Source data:
******************************

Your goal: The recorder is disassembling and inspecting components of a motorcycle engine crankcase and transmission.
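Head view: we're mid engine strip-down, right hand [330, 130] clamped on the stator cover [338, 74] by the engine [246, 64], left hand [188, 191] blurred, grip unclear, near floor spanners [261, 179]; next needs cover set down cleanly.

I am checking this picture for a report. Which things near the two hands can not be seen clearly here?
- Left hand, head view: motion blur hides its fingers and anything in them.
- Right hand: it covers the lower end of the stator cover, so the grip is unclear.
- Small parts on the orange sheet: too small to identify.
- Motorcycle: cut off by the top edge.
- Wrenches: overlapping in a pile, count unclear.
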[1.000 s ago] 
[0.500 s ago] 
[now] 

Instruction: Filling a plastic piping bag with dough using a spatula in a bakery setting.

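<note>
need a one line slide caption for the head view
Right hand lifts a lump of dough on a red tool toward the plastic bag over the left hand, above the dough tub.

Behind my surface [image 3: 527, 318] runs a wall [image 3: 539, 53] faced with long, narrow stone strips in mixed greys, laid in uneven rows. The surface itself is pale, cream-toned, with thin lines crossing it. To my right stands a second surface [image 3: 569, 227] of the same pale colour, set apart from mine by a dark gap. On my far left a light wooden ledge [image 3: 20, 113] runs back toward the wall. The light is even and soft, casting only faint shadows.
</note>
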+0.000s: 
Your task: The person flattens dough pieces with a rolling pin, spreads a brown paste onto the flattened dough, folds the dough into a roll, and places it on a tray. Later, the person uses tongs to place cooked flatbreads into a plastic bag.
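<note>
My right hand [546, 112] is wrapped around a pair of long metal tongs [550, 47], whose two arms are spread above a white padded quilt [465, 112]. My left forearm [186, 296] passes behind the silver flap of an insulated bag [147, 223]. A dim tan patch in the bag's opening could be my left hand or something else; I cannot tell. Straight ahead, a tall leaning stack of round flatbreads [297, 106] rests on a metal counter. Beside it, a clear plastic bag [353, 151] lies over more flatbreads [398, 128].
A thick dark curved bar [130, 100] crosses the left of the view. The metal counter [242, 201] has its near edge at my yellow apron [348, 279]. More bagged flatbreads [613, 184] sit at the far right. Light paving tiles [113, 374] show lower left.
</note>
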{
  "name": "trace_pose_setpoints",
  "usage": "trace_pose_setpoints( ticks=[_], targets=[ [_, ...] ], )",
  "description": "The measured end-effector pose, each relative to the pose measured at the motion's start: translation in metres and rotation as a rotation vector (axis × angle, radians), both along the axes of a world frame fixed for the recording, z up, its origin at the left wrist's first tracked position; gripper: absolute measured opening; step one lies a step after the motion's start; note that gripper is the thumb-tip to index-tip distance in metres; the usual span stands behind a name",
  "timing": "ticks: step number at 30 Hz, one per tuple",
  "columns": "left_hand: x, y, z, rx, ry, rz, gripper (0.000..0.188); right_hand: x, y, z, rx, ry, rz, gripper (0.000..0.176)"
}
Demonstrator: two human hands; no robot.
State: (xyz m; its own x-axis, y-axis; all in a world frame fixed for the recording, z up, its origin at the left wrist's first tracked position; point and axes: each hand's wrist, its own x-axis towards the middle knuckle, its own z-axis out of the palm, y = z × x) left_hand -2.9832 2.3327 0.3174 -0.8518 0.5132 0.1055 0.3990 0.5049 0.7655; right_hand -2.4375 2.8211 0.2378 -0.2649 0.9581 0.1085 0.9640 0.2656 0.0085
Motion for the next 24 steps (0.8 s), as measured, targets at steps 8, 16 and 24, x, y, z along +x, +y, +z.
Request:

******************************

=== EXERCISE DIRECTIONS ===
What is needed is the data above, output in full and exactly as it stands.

=== TASK ANSWER ===
Your goal: The recorder is disassembling and inspecting components of a motorcycle engine crankcase and transmission.
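Head view: we're mid engine strip-down, right hand [330, 130] clamped on the stator cover [338, 74] by the engine [246, 64], left hand [188, 191] blurred, grip unclear, near floor spanners [261, 179]; next needs cover set down cleanly.

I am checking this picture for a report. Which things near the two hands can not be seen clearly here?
- Left hand, head view: motion blur hides its fingers and anything in them.
- Right hand: it covers the lower end of the stator cover, so the grip is unclear.
- Small parts on the orange sheet: too small to identify.
- Motorcycle: cut off by the top edge.
- Wrenches: overlapping in a pile, count unclear.
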[1.000 s ago] 
[0.500 s ago] 
[now] 

Instruction: Filling a plastic piping bag with dough using a spatula in a bakery setting.

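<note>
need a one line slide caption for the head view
Right hand lifts a lump of dough on a red tool toward the plastic bag over the left hand, above the dough tub.

Behind my surface [image 3: 527, 318] runs a wall [image 3: 539, 53] faced with long, narrow stone strips in mixed greys, laid in uneven rows. The surface itself is pale, cream-toned, with thin lines crossing it. To my right stands a second surface [image 3: 569, 227] of the same pale colour, set apart from mine by a dark gap. On my far left a light wooden ledge [image 3: 20, 113] runs back toward the wall. The light is even and soft, casting only faint shadows.
</note>
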+0.000s: 
Your task: The person flattens dough pieces with a rolling pin, spreads a brown paste onto the flattened dough, folds the dough into a roll, and places it on a tray. Later, the person uses tongs to place cooked flatbreads into a plastic bag.
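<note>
My right hand [546, 112] is wrapped around a pair of long metal tongs [550, 47], whose two arms are spread above a white padded quilt [465, 112]. My left forearm [186, 296] passes behind the silver flap of an insulated bag [147, 223]. A dim tan patch in the bag's opening could be my left hand or something else; I cannot tell. Straight ahead, a tall leaning stack of round flatbreads [297, 106] rests on a metal counter. Beside it, a clear plastic bag [353, 151] lies over more flatbreads [398, 128].
A thick dark curved bar [130, 100] crosses the left of the view. The metal counter [242, 201] has its near edge at my yellow apron [348, 279]. More bagged flatbreads [613, 184] sit at the far right. Light paving tiles [113, 374] show lower left.
</note>
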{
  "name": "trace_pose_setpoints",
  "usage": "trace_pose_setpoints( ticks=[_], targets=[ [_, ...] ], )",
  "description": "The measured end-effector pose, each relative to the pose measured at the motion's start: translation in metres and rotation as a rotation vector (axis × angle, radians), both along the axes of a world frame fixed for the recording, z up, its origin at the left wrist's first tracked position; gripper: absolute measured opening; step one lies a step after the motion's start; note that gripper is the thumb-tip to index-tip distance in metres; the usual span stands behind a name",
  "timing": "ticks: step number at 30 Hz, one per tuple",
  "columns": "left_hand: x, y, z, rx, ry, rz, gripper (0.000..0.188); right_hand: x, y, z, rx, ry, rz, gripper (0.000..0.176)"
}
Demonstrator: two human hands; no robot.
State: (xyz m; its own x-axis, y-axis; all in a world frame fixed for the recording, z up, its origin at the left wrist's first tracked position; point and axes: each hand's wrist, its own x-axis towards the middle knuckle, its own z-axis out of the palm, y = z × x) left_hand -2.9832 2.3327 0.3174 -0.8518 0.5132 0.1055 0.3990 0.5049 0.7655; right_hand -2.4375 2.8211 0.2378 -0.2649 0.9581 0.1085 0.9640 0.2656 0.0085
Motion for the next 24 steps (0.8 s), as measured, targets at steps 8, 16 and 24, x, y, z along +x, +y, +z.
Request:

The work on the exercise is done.